* The problem
Reproduce the full listing below unchanged, apart from the pictures.

* Recorded data
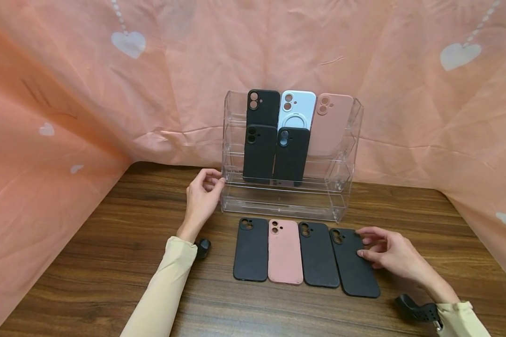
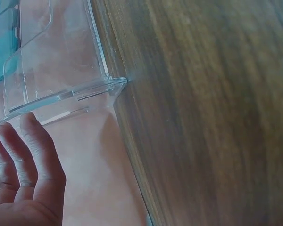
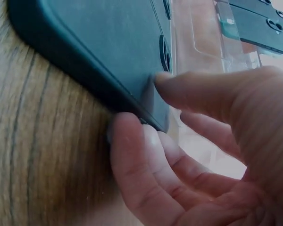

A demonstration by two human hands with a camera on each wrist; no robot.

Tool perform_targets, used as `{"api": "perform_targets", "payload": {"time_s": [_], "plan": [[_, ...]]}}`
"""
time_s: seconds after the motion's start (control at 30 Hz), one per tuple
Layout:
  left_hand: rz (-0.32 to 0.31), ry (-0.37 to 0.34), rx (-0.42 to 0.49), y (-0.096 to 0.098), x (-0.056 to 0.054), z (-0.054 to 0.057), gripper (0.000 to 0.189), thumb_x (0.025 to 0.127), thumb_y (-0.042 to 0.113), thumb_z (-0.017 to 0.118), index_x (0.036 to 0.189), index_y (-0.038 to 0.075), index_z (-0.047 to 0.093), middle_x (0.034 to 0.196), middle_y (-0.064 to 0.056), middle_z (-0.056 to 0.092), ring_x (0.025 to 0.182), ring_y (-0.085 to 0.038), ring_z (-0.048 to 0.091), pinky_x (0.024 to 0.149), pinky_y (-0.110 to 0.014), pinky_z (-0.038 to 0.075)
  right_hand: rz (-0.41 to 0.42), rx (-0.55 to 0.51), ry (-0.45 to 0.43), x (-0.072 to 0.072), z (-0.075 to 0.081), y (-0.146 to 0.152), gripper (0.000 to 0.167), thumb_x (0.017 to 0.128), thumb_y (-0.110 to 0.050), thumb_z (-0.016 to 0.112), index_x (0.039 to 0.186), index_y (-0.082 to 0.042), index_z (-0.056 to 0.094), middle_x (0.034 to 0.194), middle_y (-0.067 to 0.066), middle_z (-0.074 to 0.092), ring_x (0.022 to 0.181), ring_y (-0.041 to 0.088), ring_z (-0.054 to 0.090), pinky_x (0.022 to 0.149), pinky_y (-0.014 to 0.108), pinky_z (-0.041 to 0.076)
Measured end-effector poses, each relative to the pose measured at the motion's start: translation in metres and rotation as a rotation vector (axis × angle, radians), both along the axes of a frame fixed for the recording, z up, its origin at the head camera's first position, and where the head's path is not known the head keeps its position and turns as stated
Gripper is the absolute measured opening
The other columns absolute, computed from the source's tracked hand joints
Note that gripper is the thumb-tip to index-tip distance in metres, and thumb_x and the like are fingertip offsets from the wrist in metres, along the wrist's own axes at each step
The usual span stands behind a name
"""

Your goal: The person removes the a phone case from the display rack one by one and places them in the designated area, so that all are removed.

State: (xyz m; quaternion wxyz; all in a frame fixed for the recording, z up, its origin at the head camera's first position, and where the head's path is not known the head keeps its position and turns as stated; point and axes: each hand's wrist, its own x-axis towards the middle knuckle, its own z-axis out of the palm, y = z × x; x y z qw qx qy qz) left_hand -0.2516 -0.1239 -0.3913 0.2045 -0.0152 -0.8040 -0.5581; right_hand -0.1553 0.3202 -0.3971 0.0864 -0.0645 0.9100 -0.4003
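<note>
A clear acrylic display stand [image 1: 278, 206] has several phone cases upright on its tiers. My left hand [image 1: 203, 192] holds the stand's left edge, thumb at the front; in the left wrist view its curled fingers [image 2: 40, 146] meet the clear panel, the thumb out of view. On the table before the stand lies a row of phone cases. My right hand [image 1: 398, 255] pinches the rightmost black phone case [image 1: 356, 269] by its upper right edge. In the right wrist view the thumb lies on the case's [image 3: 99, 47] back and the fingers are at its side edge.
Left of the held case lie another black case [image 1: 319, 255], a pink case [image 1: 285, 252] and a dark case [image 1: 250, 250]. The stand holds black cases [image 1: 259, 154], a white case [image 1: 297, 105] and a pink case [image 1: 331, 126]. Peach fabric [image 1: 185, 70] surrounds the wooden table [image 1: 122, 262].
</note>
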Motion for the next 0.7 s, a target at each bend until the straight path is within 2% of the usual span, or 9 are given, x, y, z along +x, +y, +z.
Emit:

* Written response
A demonstration by two human hands with a camera on each wrist; no robot.

Tool perform_targets, used as `{"api": "perform_targets", "payload": {"time_s": [_], "plan": [[_, ...]]}}`
"""
time_s: seconds after the motion's start (control at 30 Hz), one per tuple
Layout:
  left_hand: rz (-0.32 to 0.31), ry (-0.37 to 0.34), rx (-0.42 to 0.49), y (-0.096 to 0.098), x (-0.056 to 0.054), z (-0.054 to 0.057), gripper (0.000 to 0.189), thumb_x (0.025 to 0.127), thumb_y (-0.042 to 0.113), thumb_z (-0.017 to 0.118), index_x (0.036 to 0.189), index_y (-0.038 to 0.075), index_z (-0.047 to 0.093), middle_x (0.034 to 0.196), middle_y (-0.064 to 0.056), middle_z (-0.056 to 0.092), ring_x (0.025 to 0.182), ring_y (-0.085 to 0.038), ring_z (-0.048 to 0.091), pinky_x (0.024 to 0.149), pinky_y (-0.110 to 0.014), pinky_z (-0.038 to 0.075)
  right_hand: rz (-0.41 to 0.42), rx (-0.55 to 0.51), ry (-0.45 to 0.43), x (-0.072 to 0.072), z (-0.075 to 0.081), y (-0.146 to 0.152), gripper (0.000 to 0.167), thumb_x (0.017 to 0.128), thumb_y (-0.110 to 0.050), thumb_z (-0.016 to 0.112), index_x (0.039 to 0.186), index_y (-0.082 to 0.042), index_z (-0.056 to 0.094), middle_x (0.034 to 0.194), middle_y (-0.067 to 0.066), middle_z (-0.074 to 0.092), ring_x (0.022 to 0.181), ring_y (-0.041 to 0.088), ring_z (-0.054 to 0.090), pinky_x (0.022 to 0.149), pinky_y (-0.014 to 0.108), pinky_z (-0.041 to 0.076)
Measured end-effector poses, each relative to the pose measured at the motion's start: translation in metres and rotation as a rotation vector (axis × angle, radians), both along the axes of a frame fixed for the recording, z up, its origin at the head camera's first position, and where the head's path is not known the head keeps its position and turns as stated
Gripper is the absolute measured opening
The other columns absolute, computed from the source's tracked hand joints
Note that gripper is the thumb-tip to index-tip distance in metres, and thumb_x and the like are fingertip offsets from the wrist in metres, along the wrist's own axes at each step
The usual span stands behind a name
"""

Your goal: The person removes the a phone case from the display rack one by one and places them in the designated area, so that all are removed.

State: (xyz m; quaternion wxyz; all in a frame fixed for the recording, z up, its origin at the head camera's first position, and where the head's path is not known the head keeps its position and turns as stated; point and axes: each hand's wrist, its own x-axis towards the middle knuckle, its own z-axis out of the palm, y = z × x; x y z qw qx qy qz) left_hand -0.2516 -0.1239 -0.3913 0.2045 -0.0152 -0.8040 -0.5581; right_hand -0.1553 0.3202 -0.3971 0.0864 -0.0645 0.9100 -0.4003
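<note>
A clear acrylic display stand [image 1: 278, 206] has several phone cases upright on its tiers. My left hand [image 1: 203, 192] holds the stand's left edge, thumb at the front; in the left wrist view its curled fingers [image 2: 40, 146] meet the clear panel, the thumb out of view. On the table before the stand lies a row of phone cases. My right hand [image 1: 398, 255] pinches the rightmost black phone case [image 1: 356, 269] by its upper right edge. In the right wrist view the thumb lies on the case's [image 3: 99, 47] back and the fingers are at its side edge.
Left of the held case lie another black case [image 1: 319, 255], a pink case [image 1: 285, 252] and a dark case [image 1: 250, 250]. The stand holds black cases [image 1: 259, 154], a white case [image 1: 297, 105] and a pink case [image 1: 331, 126]. Peach fabric [image 1: 185, 70] surrounds the wooden table [image 1: 122, 262].
</note>
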Motion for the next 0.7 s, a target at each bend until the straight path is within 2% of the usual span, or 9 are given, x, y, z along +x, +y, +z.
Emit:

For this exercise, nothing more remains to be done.